AVAILABLE DATA:
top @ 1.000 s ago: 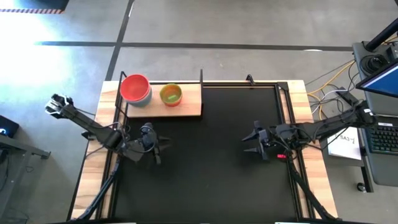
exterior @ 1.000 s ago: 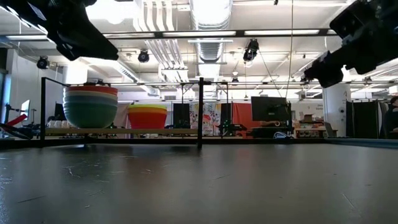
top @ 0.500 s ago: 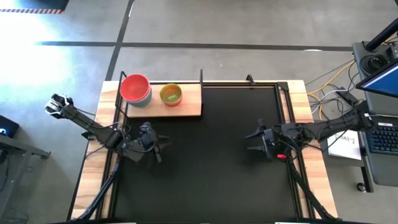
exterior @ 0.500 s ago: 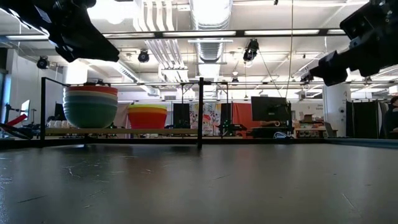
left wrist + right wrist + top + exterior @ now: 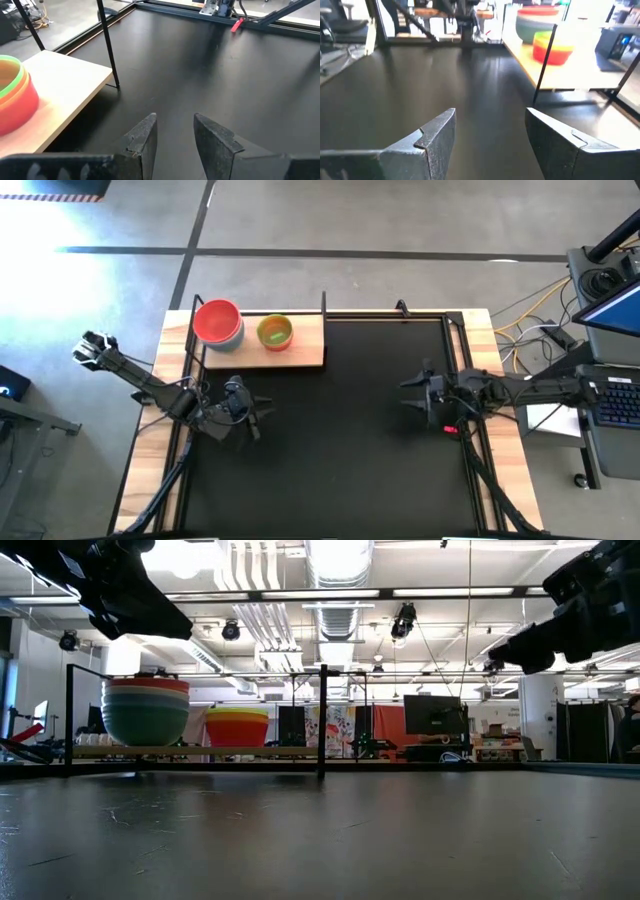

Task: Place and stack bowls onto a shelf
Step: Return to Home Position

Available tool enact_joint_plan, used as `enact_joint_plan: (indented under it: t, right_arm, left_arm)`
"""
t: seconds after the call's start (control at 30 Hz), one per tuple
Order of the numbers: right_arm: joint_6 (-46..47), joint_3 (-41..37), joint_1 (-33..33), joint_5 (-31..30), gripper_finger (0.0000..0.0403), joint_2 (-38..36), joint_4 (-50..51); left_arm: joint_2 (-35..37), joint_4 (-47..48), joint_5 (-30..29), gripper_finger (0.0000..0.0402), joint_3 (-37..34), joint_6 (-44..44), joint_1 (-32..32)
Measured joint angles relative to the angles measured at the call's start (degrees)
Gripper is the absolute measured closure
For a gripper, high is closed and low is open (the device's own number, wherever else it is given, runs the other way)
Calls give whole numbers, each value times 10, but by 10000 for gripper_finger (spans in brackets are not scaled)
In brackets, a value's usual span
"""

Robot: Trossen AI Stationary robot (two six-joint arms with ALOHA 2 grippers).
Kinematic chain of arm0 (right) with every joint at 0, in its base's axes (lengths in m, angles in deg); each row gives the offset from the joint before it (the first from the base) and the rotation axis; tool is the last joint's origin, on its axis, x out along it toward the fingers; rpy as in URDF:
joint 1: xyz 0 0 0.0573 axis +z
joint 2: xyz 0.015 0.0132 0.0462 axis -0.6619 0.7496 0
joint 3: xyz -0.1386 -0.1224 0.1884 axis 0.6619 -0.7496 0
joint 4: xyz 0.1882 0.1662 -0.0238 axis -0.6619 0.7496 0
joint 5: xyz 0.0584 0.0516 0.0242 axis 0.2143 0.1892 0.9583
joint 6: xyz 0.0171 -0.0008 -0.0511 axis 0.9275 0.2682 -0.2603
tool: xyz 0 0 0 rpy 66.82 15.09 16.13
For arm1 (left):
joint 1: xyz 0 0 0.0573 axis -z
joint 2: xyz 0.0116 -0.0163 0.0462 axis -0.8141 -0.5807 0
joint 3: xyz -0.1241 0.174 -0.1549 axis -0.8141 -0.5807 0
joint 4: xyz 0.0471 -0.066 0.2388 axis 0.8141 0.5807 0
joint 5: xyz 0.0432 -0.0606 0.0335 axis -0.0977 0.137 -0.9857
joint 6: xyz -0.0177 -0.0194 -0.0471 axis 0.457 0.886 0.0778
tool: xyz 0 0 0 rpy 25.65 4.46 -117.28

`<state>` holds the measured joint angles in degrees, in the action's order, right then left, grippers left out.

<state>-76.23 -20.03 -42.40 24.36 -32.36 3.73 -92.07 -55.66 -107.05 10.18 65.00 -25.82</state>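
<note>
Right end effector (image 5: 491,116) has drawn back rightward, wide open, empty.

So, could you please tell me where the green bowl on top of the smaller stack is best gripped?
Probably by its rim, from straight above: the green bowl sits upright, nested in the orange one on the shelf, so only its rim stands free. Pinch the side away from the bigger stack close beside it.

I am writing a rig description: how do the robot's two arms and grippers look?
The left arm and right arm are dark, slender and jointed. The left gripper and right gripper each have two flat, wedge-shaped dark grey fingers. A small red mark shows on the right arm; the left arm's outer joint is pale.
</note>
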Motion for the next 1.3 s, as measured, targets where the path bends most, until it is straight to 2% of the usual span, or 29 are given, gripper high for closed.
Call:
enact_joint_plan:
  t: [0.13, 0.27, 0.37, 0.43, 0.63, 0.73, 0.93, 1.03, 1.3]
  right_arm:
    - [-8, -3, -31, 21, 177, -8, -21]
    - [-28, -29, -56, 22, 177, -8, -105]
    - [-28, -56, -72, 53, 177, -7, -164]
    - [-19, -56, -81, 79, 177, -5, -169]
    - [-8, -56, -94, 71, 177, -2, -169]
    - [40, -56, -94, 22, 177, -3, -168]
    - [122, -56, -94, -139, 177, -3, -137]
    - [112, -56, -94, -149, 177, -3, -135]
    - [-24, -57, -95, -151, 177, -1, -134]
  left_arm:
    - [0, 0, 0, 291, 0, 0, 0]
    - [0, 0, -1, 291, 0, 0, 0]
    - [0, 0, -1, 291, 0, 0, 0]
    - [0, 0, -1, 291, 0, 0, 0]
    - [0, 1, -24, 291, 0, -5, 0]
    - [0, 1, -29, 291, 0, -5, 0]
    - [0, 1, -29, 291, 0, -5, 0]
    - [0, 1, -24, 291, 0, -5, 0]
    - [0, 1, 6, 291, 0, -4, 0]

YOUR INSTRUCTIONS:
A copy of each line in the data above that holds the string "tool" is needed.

RESULT BELOW:
Available tool enact_joint_plan, used as `enact_joint_plan: (indented under it: t, right_arm, left_arm)`
Kinematic chain of arm0 (right) with every joint at 0, in its base's axes (lengths in m, angles in deg); each row gives the offset from the joint before it (the first from the base) and the rotation axis; tool is the last joint's origin, on its axis, x out along it toward the fingers; rpy as in URDF:
tool: xyz 0 0 0 rpy 66.82 15.09 16.13
tool: xyz 0 0 0 rpy 25.65 4.46 -117.28

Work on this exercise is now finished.